- The Protecting Water and Property Rights Act of 2014 aims to stop the Environmental Protection Agency and the Army Corps of Engineers from finalizing a March 2014 proposed rule, which farm groups say would unnecessarily expand federal authority under the Clean Water Act.
The Protecting Water and Property Rights Act of 2014, introduced in the Senate, aims to stop the Environmental Protection Agency and the Army Corps of Engineers from finalizing their March 2014 proposed rule, which farm groups say would unnecessarily expand federal authority under the Clean Water Act.
“The EPA wants to regulate not just ‘navigable’ waters, but every water,” said U.S. Senators Johnny Isakson, R-Ga., the legislation’s co-sponsor in a statement provided by his office. “This is yet another overstep by the administration that will harm not only landowners but our entire agriculture industry in Georgia.

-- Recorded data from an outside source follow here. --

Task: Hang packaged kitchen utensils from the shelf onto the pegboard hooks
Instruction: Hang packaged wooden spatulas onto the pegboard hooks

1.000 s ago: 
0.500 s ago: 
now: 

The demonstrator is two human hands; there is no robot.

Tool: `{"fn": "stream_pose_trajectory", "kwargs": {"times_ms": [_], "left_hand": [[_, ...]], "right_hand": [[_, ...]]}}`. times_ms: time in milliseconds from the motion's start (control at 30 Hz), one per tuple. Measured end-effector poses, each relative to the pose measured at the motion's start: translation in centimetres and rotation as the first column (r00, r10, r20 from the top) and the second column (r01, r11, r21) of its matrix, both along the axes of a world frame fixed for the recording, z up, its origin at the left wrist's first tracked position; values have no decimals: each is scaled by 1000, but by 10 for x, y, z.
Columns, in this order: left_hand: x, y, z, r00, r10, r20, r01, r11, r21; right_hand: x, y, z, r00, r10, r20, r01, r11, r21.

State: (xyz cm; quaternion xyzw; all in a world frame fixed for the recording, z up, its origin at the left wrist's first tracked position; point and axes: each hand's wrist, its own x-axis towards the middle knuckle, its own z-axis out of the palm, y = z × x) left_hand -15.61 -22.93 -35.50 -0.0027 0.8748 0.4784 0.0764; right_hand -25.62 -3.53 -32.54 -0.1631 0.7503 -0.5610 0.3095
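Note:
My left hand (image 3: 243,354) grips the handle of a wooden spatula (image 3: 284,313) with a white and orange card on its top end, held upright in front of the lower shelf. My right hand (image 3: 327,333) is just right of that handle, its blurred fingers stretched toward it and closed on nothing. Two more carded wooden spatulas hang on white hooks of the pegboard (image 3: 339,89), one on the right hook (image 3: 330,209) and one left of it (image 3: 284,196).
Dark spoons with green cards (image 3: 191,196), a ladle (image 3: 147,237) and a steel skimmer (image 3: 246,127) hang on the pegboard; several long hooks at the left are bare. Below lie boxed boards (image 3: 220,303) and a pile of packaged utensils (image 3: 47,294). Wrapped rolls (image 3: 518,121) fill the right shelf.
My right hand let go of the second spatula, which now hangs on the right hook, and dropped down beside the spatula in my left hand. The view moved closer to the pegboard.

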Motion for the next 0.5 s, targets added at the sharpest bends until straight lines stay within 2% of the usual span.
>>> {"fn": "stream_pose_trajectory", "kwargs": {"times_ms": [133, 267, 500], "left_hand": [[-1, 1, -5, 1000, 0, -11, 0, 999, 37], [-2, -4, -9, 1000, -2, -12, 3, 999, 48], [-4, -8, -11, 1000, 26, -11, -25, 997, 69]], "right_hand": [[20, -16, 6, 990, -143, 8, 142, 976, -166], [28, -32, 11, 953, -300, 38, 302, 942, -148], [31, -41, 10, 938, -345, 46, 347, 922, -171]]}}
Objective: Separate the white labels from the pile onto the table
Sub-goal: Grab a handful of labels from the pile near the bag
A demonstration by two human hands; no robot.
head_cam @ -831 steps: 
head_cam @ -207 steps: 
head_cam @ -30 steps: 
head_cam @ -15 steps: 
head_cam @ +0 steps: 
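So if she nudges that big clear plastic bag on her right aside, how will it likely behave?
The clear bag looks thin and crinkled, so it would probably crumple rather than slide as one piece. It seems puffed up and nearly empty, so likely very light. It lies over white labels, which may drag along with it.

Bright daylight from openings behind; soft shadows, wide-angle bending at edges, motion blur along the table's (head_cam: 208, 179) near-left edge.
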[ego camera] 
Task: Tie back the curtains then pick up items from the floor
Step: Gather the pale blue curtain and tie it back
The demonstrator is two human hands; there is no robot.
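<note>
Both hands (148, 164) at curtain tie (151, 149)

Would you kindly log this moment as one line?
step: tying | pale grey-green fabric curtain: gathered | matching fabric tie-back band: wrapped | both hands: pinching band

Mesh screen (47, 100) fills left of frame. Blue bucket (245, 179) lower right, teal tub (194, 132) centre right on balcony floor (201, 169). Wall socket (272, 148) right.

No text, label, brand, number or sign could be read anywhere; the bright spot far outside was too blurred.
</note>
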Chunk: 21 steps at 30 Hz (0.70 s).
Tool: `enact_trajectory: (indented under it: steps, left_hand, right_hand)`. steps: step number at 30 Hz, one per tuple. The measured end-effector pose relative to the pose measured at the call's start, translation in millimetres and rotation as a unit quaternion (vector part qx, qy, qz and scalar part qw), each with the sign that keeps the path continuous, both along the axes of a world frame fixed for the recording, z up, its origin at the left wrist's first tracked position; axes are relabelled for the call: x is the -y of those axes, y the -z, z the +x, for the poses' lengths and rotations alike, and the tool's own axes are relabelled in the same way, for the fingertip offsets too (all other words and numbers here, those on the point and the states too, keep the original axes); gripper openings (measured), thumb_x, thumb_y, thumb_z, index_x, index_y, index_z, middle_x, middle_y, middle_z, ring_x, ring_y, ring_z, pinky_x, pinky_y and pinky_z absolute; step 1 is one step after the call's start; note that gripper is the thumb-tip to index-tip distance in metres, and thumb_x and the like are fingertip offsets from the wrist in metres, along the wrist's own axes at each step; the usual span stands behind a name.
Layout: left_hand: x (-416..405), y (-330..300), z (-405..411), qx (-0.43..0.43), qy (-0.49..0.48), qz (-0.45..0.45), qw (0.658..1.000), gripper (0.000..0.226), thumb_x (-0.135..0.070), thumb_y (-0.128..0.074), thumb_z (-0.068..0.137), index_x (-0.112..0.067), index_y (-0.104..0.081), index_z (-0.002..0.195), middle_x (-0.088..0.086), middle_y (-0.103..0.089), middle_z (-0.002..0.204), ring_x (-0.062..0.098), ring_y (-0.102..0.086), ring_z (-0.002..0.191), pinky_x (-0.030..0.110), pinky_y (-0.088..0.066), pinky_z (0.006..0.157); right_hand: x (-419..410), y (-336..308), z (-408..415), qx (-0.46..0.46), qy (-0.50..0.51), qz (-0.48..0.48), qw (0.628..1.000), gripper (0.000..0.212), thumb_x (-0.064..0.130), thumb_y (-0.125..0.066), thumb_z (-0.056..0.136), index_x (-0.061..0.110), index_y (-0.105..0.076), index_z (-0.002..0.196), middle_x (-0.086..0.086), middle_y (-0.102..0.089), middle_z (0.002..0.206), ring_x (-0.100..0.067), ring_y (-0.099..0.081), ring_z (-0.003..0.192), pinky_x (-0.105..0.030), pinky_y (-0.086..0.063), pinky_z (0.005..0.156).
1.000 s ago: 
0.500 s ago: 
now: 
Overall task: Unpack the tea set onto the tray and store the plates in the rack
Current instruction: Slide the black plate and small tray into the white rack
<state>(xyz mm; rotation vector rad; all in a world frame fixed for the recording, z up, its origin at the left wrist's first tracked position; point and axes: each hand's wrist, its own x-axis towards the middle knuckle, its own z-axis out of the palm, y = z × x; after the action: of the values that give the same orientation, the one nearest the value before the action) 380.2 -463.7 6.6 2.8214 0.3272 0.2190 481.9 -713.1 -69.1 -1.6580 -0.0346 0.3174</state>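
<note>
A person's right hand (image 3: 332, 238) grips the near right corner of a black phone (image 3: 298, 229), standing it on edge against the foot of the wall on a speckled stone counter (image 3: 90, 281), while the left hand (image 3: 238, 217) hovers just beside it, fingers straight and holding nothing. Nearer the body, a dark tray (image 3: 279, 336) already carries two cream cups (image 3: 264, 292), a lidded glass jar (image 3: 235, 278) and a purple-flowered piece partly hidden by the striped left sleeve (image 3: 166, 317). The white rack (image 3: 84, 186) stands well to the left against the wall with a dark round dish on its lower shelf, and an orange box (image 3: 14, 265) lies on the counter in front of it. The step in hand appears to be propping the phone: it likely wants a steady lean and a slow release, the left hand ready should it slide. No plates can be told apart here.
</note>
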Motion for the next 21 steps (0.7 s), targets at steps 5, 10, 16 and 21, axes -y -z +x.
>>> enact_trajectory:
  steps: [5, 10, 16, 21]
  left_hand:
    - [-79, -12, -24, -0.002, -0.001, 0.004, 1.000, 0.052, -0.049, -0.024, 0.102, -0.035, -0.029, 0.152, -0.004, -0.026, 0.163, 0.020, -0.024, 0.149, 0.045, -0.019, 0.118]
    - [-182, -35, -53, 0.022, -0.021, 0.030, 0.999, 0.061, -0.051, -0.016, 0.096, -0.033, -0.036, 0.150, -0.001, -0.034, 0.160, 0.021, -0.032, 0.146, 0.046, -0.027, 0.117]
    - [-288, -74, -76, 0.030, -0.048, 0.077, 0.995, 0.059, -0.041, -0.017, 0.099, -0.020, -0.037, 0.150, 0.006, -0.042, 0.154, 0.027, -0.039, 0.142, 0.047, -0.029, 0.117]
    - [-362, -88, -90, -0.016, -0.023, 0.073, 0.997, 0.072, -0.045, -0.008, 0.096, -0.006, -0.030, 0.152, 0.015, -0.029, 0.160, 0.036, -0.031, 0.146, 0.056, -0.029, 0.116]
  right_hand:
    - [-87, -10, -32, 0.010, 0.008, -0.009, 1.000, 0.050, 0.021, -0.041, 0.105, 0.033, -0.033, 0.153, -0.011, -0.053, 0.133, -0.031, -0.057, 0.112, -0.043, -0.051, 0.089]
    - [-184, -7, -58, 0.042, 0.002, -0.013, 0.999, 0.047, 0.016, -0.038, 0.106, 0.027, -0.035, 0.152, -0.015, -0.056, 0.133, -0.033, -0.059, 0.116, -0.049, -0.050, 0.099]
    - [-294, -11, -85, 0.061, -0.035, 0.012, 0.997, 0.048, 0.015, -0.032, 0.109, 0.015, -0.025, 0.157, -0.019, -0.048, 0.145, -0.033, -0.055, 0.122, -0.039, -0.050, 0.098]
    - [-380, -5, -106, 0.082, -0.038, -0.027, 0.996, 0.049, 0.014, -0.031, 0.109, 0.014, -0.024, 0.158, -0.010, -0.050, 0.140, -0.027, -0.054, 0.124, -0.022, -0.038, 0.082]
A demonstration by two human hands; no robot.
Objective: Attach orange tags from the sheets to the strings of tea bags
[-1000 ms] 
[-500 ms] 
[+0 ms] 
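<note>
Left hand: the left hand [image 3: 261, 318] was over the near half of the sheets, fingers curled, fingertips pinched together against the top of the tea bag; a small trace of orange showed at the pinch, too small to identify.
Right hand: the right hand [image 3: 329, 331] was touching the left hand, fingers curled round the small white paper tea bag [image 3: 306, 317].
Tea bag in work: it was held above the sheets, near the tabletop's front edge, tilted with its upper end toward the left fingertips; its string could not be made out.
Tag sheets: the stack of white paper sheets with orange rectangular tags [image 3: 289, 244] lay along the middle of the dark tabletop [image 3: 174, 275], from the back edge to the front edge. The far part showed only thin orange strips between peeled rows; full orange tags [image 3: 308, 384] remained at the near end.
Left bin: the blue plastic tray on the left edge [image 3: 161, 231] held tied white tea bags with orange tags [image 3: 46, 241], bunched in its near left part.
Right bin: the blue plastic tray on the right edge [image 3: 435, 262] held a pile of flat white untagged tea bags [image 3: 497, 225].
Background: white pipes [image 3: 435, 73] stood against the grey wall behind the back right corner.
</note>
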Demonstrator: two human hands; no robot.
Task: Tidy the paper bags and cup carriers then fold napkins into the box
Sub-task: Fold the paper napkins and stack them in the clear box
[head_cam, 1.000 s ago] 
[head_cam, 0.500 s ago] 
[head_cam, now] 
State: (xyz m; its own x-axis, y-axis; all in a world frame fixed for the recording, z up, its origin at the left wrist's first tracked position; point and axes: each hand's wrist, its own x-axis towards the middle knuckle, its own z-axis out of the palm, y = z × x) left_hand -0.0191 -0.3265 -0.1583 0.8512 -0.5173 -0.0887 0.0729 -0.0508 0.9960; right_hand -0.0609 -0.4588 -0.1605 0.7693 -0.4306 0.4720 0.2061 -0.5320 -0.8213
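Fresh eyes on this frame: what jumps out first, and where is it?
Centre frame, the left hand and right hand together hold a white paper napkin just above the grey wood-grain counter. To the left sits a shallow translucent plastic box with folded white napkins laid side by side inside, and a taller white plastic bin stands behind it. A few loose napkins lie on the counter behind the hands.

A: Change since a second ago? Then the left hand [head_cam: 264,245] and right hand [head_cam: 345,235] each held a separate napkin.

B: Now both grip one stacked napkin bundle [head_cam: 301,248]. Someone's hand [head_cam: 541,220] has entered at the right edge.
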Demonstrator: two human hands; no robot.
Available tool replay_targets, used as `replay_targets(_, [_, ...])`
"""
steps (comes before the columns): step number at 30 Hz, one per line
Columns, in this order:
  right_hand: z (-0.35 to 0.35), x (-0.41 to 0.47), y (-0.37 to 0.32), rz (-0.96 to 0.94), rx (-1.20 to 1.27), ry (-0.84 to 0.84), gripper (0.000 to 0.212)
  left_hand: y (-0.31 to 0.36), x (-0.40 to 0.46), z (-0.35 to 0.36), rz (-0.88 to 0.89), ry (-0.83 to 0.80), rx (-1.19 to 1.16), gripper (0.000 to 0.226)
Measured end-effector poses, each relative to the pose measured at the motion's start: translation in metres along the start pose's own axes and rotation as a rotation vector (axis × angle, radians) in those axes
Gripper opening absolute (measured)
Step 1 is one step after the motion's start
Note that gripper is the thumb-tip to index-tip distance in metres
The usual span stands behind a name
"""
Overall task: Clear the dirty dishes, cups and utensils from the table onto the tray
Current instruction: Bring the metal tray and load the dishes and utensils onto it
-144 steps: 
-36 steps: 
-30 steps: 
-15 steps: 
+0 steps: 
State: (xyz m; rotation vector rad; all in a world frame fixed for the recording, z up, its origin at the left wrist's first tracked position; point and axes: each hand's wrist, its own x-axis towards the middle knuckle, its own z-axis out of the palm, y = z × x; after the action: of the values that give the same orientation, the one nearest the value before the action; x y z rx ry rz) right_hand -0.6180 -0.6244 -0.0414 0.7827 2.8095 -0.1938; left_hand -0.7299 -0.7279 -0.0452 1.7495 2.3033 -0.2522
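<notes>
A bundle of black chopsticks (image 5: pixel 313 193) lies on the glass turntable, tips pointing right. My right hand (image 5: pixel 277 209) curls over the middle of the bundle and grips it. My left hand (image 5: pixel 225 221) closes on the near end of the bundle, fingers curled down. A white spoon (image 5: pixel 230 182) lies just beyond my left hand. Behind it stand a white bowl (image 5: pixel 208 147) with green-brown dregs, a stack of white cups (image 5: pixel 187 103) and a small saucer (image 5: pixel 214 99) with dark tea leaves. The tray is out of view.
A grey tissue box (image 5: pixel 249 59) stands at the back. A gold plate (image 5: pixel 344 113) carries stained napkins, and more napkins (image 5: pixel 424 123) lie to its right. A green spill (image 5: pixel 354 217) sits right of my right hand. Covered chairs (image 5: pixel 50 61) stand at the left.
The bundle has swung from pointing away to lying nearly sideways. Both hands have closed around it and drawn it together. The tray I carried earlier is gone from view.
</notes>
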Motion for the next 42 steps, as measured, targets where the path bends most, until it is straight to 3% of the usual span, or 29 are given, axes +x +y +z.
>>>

I will continue to push to repeal onerous regulations and to prevent the administration from imposing new taxes through more regulations.”
“Bureaucratic decision-making has no place in Georgia farm country,” said Saxby Chambliss, R-Ga., a former chairman and ranking member of the Senate Agriculture Committee. “Landowners have dealt with overreaching federal regulations for too long and this latest move by the administration claiming they are ‘helping’ farmers and landowners is outrageous.”
In March, EPA and the Corps released the proposed rule redefining “waters of the United States” under the Clean Water Act. The term “waters of the United States” is the Clean Water Act’s threshold provision which determines whether the law’s permitting and regulatory requirements apply to a particular waterbody.
Farm groups, including the American Farm Bureau Federation, believe the rule “will illegally expand EPA jurisdiction to millions of acres of once-unregulated farm land, exposing farmers to fines and penalties for ordinary farming activities.”
If finalized, the rule would represent a massive land grab by the federal government, since few water bodies would escape the agencies’ broad definition of “waters of the United States.” The proposal effectively eliminates the Clean Water Act’s “navigable waters” provision, which was included by Congress to guarantee limits to federal authority, according to Isakson’s statement.
The new legislation is also co-sponsored by Senators Mitch McConnell, R-Ky., John Cornyn, R-Texas, John Thune, R-S.D., Jim Risch, R-Idaho, Marco Rubio R-Fla., Mike Crapo, R-Idaho, Roger Wicker, R-Miss., Jim Inhofe, R-Okla., Tom Coburn, R-Okla., Jeff Sessions, R-Ala., Pat Toomey, R-Pa., Chuck Grassley, R-Iowa, John Boozman, R-Ark., Deb Fischer, R-Neb., Orrin Hatch, R-Utah, Rand Paul, R-Ky., Dean Heller, R-Nev., Thad Cochran, R-Miss., John Hoeven, R-N.D., Mike Lee, R-Utah and Richard Burr, R-N.C.